> [TASK] From the records below, copy out exactly the lines from the one containing "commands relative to" to the one containing "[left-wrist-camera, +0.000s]", both included. Add nothing else.

> [DATA SHOWN]
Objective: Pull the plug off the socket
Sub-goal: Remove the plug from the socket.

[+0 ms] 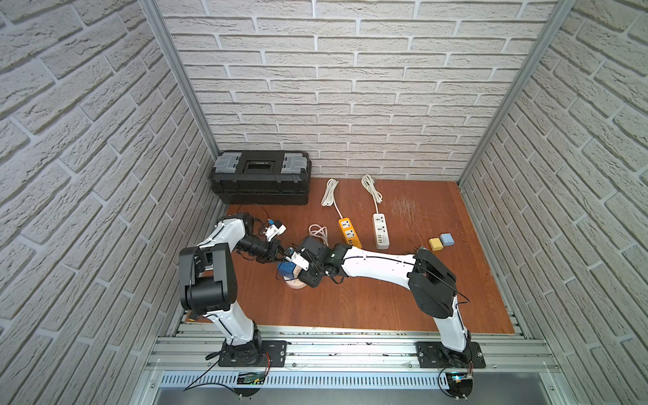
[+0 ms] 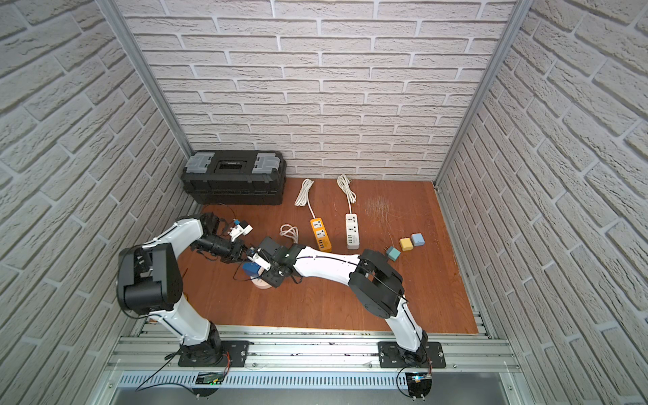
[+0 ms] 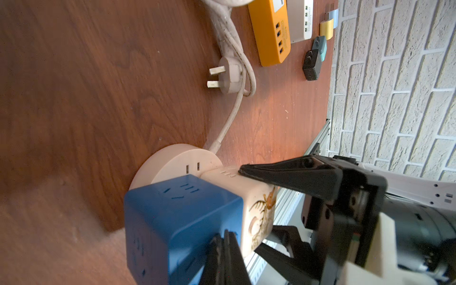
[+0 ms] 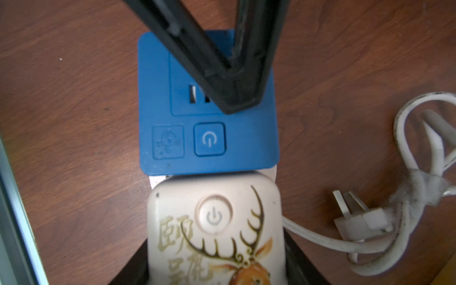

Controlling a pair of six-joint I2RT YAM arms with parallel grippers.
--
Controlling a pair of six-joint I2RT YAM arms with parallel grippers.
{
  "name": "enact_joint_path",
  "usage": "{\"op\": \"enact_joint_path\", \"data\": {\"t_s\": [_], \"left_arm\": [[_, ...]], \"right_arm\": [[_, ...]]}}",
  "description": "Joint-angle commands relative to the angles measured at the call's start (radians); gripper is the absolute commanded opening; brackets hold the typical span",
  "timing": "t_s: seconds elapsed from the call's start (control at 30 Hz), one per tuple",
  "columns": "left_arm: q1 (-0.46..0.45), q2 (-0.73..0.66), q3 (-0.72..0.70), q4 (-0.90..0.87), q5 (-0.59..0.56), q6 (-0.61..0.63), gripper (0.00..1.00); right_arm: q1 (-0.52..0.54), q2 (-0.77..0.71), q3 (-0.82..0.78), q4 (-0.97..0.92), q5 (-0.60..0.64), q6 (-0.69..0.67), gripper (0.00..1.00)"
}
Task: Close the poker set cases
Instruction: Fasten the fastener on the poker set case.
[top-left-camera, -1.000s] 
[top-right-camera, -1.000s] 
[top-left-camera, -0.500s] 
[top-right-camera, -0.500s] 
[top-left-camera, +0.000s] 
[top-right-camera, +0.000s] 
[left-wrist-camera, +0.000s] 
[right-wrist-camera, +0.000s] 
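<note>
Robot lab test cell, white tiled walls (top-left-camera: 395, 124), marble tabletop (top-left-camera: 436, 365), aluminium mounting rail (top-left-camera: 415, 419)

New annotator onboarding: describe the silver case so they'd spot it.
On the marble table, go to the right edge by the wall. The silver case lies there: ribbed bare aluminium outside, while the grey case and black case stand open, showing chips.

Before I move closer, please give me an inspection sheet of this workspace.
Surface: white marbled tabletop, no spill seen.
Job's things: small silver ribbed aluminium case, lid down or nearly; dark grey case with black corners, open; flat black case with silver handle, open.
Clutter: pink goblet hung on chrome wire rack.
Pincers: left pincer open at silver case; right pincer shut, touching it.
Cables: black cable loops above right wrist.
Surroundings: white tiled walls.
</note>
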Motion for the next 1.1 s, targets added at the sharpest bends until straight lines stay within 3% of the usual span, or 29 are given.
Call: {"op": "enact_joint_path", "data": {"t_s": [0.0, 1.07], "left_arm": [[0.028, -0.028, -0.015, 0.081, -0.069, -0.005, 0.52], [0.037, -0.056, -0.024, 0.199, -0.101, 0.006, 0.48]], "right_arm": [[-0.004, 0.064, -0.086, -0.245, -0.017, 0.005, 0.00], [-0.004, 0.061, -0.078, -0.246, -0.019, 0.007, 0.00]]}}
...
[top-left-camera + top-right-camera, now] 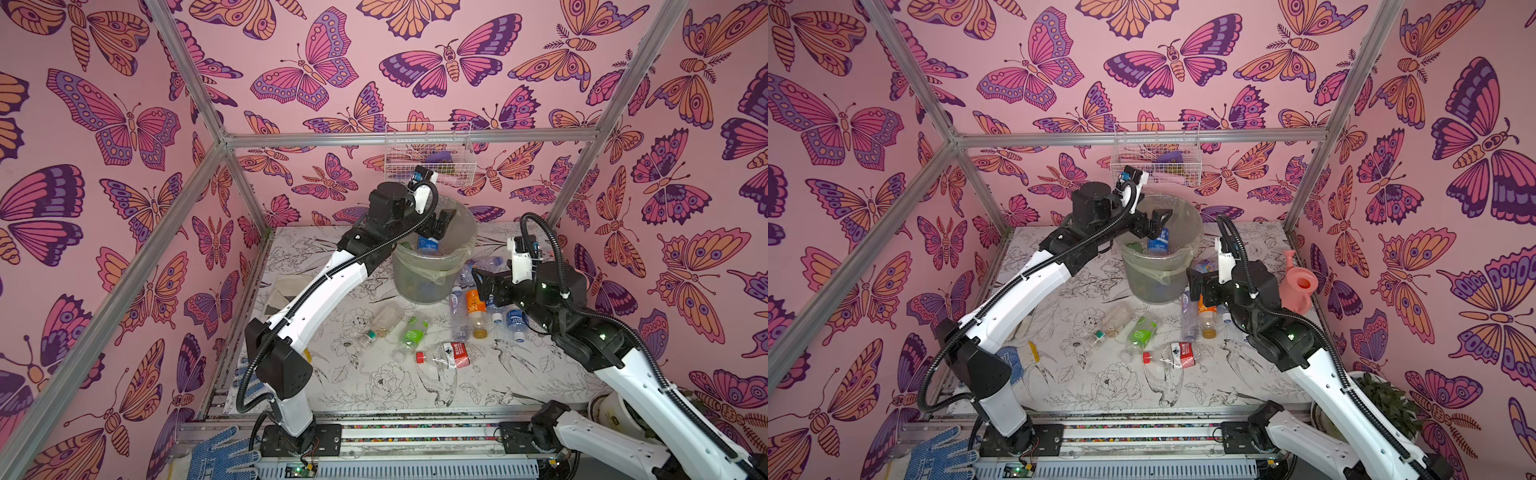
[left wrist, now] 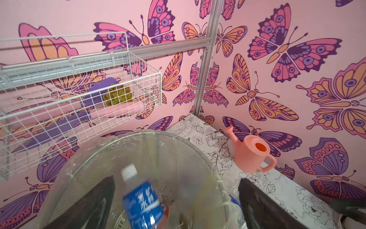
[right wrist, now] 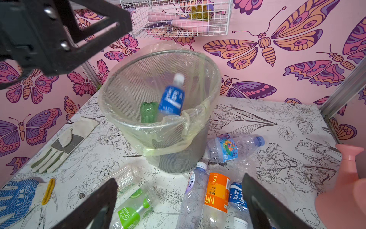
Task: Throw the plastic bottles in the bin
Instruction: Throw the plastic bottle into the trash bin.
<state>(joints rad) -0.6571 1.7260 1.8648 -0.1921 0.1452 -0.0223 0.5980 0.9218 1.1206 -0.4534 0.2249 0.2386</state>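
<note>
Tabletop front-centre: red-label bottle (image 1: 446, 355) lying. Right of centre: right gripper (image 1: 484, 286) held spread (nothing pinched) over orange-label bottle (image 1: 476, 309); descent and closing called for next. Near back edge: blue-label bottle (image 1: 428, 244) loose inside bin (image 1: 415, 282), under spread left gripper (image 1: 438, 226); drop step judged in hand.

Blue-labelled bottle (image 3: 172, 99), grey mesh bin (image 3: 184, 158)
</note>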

> [ANSWER TO THIS EXERCISE]
  "description": "Joint-angle commands relative to the angles measured at the call's start (radians); gripper is the absolute commanded opening; brackets hold the typical span",
  "timing": "t_s: seconds elapsed from the call's start (control at 30 Hz), one per tuple",
  "columns": "left_arm: q1 (-0.46..0.45), q2 (-0.73..0.66), q3 (-0.72..0.70), q4 (-0.90..0.87), q5 (-0.59..0.56), q6 (-0.61..0.63), gripper (0.00..1.00); right_arm: q1 (-0.52..0.54), q2 (-0.77..0.71), q3 (-0.82..0.78), q4 (-0.97..0.92), q5 (-0.60..0.64), q6 (-0.69..0.67), gripper (0.00..1.00)"
}
Task: Close the poker set cases
Instruction: Fasten the fastener on the poker set case.
[top-left-camera, -1.000s] 
[top-right-camera, -1.000s] 
[top-left-camera, -0.500s] 
[top-right-camera, -0.500s] 
[top-left-camera, +0.000s] 
[top-right-camera, +0.000s] 
[left-wrist-camera, +0.000s] 

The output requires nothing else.